If you fall off the bike and don't get back on, the asphalt wins. And you know how much I hate asphalt.
My plan was to bike out of Stanford and go on a new solo adventure. Unfortunately, I caught a cold my last day of camp. (I haven't run the last few days for this reason.) Going on an adventure that involves six hours of exercise a day, which I'm not truly fit for, while sick, seemed like a bad idea. So I'm now in the 24-hour library in Stanford, wondering where I'll sleep tonight. A new camp has moved into the house I was occupying, and there aren't exactly any campgrounds around here.
Biking is out, but most of the adventure I had planned remains intact. I'm headed to North Fork, CA (near Fresno) for a 10-day retreat at the California Vipassana Center to learn to meditate. At the moment I'm mostly trying to not get any preconceived notions of what this thing will be like or what I'll get from it. I learned about this place from an EPGY counselor I met two years ago. He meditated two hours a day using the techniques he learned from a Vipassana center. We spent several long, lazy dinners talking about it, and over the course of a few weeks got me interested in trying meditation out.
The center runs by donation only, so I know they're not just out there to scam me. Further, they don't have any obvious religious ties, and they're not making any totally outlandish claims about what their training does. I have ten days to kill, so I'll see what this is like.
The program is pretty extreme. In approximate order of extreme-ness, I have to follow these elements of a code of conduct:
- "noble silence" as in, no talking. except to ask questions of the teachers or communicate some physical need to the staff. but no communication whatsoever with the other participants
- no reading or writing. not even a journal to record your thoughts. certainly not a novel or a textbook
- no exercise, except walking around the grounds
- no communication with the outside world. no cell phones, laptops, newspapers, etc
- wake up at 4am, then spend 10 hours meditating (or trying to) throughout the day on a strict schedule
- no sexual activity (masturbation is apparently a sexual activity, at least according to meditation guys)
- no leaving early or ducking out
- no contact with women
- give the course a full effort
- no praying, meditating by other techniques, nothing that would interfere or overlap or complement the training
- no wearing shorts, or anything with a logo or writing on it, or anything ostentatious
- no eating meat, or anything other than the food they provide
- no drinking, no telling lies, no stealing, no killing stuff (I don't do lots of these things normally, anyway. except telling lies. i do that whenever i have students around. it's fun.)
- no music (I don't use music much on a daily basis)
- no cameras/tape recorders
After that, Kangway and I are looking for a place in Pasadena.

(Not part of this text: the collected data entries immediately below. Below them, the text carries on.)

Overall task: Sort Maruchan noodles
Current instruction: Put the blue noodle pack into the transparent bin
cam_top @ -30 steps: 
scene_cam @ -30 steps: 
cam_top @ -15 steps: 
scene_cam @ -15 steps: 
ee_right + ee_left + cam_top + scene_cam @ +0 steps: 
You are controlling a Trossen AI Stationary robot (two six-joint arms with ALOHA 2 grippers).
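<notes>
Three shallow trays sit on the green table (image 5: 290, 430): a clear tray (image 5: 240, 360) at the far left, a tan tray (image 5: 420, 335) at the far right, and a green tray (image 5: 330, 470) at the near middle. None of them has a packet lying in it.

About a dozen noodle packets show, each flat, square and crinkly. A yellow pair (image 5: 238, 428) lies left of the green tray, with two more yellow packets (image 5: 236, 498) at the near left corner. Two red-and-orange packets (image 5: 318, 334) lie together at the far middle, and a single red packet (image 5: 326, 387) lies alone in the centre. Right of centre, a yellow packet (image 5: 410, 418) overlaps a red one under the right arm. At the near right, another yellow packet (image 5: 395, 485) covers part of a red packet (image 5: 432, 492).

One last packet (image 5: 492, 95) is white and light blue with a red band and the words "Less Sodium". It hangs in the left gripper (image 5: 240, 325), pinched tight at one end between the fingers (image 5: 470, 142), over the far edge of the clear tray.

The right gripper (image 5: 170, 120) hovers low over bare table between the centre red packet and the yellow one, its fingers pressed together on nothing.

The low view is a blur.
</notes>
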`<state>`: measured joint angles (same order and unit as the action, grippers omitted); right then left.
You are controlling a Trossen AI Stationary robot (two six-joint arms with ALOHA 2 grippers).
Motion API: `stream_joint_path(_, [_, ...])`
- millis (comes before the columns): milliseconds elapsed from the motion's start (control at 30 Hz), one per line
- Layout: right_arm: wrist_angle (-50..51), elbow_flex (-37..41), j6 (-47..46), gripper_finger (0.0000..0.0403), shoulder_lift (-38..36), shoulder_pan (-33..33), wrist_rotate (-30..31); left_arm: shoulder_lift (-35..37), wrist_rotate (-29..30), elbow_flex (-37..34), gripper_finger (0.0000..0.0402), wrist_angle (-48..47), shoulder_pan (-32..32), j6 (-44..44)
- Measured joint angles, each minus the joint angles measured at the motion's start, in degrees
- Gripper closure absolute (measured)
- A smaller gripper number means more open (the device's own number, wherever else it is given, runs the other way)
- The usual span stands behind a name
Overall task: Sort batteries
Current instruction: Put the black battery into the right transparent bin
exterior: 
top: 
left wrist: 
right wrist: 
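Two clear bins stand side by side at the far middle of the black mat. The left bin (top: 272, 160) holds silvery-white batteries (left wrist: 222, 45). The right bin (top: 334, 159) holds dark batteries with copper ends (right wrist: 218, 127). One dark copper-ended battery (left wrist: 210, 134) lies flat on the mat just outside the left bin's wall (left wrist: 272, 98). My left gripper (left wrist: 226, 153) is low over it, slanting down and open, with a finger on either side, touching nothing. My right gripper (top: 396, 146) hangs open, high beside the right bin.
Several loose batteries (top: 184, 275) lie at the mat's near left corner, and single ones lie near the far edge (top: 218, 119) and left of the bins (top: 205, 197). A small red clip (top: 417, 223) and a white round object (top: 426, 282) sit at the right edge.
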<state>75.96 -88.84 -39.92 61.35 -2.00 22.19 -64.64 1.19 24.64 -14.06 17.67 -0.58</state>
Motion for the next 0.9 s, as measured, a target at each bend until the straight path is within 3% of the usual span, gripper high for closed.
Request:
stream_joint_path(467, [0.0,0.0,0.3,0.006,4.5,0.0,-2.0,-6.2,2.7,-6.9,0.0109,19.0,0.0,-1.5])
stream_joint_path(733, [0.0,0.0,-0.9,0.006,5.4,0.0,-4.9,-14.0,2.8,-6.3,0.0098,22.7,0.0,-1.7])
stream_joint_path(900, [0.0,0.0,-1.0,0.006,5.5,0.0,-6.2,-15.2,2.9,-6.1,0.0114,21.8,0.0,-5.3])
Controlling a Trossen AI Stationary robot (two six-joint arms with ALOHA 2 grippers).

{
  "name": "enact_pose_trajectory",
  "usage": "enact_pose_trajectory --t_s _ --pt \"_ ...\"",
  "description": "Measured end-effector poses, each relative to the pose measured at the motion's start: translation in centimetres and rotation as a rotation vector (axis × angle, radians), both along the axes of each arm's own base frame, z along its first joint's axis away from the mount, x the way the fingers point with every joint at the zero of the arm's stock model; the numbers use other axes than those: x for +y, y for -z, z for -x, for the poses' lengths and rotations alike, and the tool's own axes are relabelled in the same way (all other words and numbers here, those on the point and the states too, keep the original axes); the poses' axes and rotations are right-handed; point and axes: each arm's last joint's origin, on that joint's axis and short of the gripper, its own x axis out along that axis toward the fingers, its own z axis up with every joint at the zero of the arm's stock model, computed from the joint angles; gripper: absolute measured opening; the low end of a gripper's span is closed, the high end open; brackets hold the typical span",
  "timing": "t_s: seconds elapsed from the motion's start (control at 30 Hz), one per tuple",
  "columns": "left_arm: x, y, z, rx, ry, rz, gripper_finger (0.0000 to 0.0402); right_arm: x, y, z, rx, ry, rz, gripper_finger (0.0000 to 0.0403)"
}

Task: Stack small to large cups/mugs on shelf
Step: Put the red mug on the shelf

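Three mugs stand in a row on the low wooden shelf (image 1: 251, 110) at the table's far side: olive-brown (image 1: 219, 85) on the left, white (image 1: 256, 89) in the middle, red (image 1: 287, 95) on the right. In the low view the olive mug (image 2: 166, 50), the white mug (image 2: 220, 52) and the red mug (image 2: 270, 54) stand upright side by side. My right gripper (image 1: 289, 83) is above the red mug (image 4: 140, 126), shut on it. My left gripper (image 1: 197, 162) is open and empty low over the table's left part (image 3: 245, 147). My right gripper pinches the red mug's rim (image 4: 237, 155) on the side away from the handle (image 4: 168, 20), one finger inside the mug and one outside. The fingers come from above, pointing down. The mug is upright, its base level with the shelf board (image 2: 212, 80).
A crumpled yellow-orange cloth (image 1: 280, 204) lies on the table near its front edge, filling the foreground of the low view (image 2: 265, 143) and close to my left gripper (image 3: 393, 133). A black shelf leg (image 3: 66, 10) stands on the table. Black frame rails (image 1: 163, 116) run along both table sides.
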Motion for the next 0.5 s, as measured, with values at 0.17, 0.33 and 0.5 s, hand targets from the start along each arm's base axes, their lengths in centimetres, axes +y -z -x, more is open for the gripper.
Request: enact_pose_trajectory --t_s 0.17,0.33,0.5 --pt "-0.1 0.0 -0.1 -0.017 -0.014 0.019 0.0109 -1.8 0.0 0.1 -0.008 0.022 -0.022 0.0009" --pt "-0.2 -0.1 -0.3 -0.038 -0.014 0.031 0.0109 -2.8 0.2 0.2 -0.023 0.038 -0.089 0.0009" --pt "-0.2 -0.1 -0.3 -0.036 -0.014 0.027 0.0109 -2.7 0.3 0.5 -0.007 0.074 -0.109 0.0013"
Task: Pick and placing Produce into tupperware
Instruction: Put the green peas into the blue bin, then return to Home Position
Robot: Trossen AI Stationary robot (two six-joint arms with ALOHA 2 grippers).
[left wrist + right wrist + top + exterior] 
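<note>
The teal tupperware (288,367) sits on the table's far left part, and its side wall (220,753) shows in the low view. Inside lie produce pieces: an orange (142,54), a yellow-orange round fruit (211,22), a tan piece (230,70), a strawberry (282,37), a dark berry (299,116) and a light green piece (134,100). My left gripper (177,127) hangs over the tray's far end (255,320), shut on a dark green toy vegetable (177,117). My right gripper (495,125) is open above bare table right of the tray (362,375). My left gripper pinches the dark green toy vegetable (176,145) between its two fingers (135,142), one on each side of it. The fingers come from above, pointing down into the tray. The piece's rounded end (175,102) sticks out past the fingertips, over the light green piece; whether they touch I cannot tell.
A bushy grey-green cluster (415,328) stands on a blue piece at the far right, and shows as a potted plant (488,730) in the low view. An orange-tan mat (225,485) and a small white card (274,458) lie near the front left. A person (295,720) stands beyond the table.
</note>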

I'll be looking for some tutoring work, getting back into racing shape, and starting what had better be my last school year.
2 comments:
"Karma Repair Kit: Items 1-4"
by Richard Brautigan, c1967.
1. Get enough food to eat,
and eat it.
2. Find a place to sleep where it is quiet,
and sleep there.
3. Reduce intellectual activity and emotional noise until you arrive at the silence of yourself,
and listen to it.
4.
I just remembered that Brautigan was Caltech's Poet-in-Residence for 1966-7. So he probably wrote the Karma Repair Kit while he was at Tech. And this one as well:
I don’t care how God-damn smart
these guys are: I’m bored.
It’s been raining like hell all day long and there’s nothing to do.